You need to keep the get-together on track with an agenda and you need to keep
a record of reported states, discussed issues, agreements and decisions,
upcoming tasks and other results.

## Challenge
You are the one in charge of taking the notes - quick and precise, with
additions from, and the consent of, all participants - and you are in charge of
making actionable notes available for everyone immediately after the meeting.
However, being in charge does not mean that you have to work out the notes alone.
Instead, all participants are invited - or better even, obliged - to not only
follow the note taking directly but also to contribute when misunderstandings,
misinterpretations, delays in record keeping and other obstacles hinder the
success of a joint meeting.

## Approach
Set up a document in advance which is accessible for all participants.
It should contain the agenda with references to the relevant material.
This includes information on collaborative note-taking, how to prepare and
what is expected from the participants by providing a set of rules for the
note-taking process.
Additionally, reserve a time slot in the beginning of the conference to make
sure to get everyone on board and communicate who is in charge of the final notes,
or at least of curating the collaborative notes.

## Options
Below are a few suggestions that might make it into the set of rules for your
team to make everyone feel comfortable and more productive during a meeting
while collaboratively taking notes or while collaboratively writing a document
together.

- **Select a tool meeting your needs**  
When selecting a web-based tool for collaborative note-taking offered by a
cloud service provider you should know the expectations of the meeting
participants, collaborators and other stakeholders, especially in terms of the
look and feel, the functionalities, and their suitability in the intended
workflow.
Furthermore, security - including authentication and authorization - as well
as data protection are non-functional requirements one should have in mind
when sensitive content or personal data will be stored in these documents.

- **Set-up the document in advance**  
Before the meeting, prepare the document to be used for collaborative note-taking:
include the intended agenda with topics, times and timeframes as well as
responsibilities and expected results. If required, refer to related documents
and other sources to allow preparation for the participants in advance and to
have everything at hand.
Leave space close to each agenda item thus indicating the place to facilitate
inline note-taking in the agenda so that the document automatically becomes the
meeting minutes with contributions from everyone attending the meeting.

- **Set-up a reusable template**  
  If the prepared document has worked in the meeting, consider the creation of a
  template to allow an efficient preparation for regular meetings.

- **Allow access and share the document**  
  Depending on the options of the cloud service provider for giving others
  access to the document, you may set different access levels, e.g., full
  editing, tracked editing, commenting, or read-access only.
  You might give access to the public, or to specific individuals who need to
  have an account with the service provider. While giving access to specific
  people protects the document from access by others, publicly accessible
  documents can be factually protected by sharing the URL address of the
  document with specific people only.
  However, even if a long and cryptic string within the URL offers limited
  protection, public documents can still be found by chance or on purpose
  through URL guessing with automated requests.
  So, in any case, remind participants not to share further the URL in case of
  confidential or sensitive content, or do not allow access to the public and
  give individual access permissions, if possible.

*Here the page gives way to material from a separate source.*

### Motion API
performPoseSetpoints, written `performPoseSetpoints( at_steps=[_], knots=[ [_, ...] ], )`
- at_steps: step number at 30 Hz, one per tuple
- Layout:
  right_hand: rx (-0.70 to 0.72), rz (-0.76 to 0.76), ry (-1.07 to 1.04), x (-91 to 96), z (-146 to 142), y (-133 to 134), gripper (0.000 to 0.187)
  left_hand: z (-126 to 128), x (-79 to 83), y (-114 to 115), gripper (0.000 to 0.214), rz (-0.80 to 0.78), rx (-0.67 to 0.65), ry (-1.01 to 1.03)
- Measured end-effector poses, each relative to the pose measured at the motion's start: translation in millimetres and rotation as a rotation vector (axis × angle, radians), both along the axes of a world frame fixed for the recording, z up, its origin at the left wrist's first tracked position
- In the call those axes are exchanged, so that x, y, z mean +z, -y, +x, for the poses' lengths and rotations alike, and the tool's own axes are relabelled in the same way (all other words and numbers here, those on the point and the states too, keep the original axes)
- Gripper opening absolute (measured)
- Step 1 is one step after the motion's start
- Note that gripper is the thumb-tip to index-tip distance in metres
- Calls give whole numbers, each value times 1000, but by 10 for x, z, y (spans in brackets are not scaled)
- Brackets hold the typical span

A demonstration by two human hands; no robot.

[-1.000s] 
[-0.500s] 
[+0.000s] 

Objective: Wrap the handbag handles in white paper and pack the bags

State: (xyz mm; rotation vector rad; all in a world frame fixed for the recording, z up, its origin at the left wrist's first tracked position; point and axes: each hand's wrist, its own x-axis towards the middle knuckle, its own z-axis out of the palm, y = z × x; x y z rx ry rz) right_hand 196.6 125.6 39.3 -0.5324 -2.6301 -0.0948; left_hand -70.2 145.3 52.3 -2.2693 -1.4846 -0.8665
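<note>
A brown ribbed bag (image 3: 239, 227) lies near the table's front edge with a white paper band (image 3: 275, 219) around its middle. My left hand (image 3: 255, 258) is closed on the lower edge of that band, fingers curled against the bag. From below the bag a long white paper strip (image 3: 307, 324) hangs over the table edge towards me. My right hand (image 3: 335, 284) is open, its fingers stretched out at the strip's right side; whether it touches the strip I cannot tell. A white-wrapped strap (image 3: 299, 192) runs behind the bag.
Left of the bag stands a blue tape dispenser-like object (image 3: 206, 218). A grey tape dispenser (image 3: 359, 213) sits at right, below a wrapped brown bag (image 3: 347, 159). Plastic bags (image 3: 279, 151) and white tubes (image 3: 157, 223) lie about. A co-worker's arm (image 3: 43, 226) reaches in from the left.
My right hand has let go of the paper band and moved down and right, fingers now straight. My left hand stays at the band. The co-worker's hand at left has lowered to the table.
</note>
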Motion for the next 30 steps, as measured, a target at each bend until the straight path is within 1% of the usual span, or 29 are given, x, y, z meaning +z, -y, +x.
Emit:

- **Make yourself comfortable with the note-taking tool**  
  Once you have access to a document used for collaborative note-taking, open
  it and explore the behaviour of and functions available in the tool with the
  permissions given to you.

- **Make yourself comfortable with the note-taking itself**  
  Effective note-taking requires effort and simultaneous interaction with the notes.
  Stay focused during the meeting, pay close attention and actively participate.
  This helps optimize the results from the meeting.
  So make yourself comfortable with each of the note-taking phases - they all
  require a different behaviour of individuals and the group of collaborators
  in certain stages of a meeting and of the note-taking.

- **Double-check information about you**  
  Check if your name and your affiliation are entered correctly in the
  respective field so that the host and others know who you are, can address
  you by name, and identify your contributions and comments in the document.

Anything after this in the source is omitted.